## [Brief]
Return every line of the entries that includes the word "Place".

## [Study material]
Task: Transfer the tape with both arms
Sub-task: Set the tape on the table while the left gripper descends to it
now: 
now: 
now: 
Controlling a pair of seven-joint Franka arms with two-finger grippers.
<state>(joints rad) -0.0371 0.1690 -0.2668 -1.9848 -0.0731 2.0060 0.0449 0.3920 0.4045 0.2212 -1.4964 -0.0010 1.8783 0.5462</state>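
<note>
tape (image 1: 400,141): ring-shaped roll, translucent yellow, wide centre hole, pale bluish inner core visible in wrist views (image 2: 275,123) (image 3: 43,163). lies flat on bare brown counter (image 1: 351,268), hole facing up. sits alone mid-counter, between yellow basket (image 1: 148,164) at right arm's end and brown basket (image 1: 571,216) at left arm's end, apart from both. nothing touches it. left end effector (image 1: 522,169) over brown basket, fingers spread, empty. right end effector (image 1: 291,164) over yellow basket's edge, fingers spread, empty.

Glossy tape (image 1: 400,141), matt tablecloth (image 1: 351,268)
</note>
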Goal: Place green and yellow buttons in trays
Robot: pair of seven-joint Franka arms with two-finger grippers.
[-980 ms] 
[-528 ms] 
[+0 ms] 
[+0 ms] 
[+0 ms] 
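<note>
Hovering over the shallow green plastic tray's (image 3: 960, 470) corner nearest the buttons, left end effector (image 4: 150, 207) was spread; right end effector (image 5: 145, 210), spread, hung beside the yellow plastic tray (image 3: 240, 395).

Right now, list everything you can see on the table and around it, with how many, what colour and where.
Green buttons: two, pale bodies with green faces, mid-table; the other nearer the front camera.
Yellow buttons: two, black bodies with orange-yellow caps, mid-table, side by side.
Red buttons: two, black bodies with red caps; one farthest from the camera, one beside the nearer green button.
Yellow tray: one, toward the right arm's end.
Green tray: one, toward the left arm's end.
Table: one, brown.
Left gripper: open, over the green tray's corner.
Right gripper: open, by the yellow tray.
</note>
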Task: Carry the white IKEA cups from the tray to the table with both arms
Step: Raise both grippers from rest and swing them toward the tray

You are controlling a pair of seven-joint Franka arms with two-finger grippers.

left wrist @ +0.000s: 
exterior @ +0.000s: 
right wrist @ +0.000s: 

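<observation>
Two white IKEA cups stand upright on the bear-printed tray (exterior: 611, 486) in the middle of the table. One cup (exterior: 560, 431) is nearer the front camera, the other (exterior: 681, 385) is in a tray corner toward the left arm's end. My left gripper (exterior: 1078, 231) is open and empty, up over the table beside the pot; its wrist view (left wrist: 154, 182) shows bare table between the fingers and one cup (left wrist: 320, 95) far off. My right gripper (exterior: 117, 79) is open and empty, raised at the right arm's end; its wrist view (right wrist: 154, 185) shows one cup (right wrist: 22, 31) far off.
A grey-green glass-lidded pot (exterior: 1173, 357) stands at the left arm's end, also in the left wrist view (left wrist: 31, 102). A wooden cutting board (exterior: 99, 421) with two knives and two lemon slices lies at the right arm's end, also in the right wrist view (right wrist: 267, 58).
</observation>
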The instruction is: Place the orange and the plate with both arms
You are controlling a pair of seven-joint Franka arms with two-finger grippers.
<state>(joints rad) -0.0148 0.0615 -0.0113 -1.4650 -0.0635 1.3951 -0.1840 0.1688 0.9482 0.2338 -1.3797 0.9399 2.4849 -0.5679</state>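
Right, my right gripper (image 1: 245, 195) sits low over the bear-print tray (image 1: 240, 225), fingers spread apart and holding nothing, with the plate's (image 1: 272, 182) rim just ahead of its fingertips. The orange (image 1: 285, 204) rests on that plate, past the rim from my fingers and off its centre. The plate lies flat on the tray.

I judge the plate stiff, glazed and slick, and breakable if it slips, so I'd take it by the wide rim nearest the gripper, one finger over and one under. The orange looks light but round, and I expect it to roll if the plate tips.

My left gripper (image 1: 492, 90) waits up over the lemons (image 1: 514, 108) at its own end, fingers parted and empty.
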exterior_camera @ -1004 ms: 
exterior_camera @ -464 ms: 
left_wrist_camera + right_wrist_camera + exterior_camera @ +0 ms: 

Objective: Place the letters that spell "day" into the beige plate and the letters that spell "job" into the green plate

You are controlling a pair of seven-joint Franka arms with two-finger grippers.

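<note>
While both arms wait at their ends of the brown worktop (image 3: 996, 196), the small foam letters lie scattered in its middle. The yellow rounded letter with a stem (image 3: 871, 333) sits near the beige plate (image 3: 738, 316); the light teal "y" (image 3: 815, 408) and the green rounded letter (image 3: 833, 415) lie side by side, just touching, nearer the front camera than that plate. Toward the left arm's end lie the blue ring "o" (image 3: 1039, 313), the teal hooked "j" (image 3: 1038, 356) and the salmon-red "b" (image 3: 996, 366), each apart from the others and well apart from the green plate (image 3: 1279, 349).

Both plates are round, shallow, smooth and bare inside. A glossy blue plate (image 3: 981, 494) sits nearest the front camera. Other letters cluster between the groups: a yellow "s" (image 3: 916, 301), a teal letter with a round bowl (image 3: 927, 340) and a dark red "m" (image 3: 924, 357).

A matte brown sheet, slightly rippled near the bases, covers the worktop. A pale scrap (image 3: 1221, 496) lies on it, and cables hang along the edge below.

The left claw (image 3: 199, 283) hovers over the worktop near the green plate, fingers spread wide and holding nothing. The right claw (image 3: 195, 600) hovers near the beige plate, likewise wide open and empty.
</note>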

## [Result of the task]
Goal: Place green and yellow buttons in trays
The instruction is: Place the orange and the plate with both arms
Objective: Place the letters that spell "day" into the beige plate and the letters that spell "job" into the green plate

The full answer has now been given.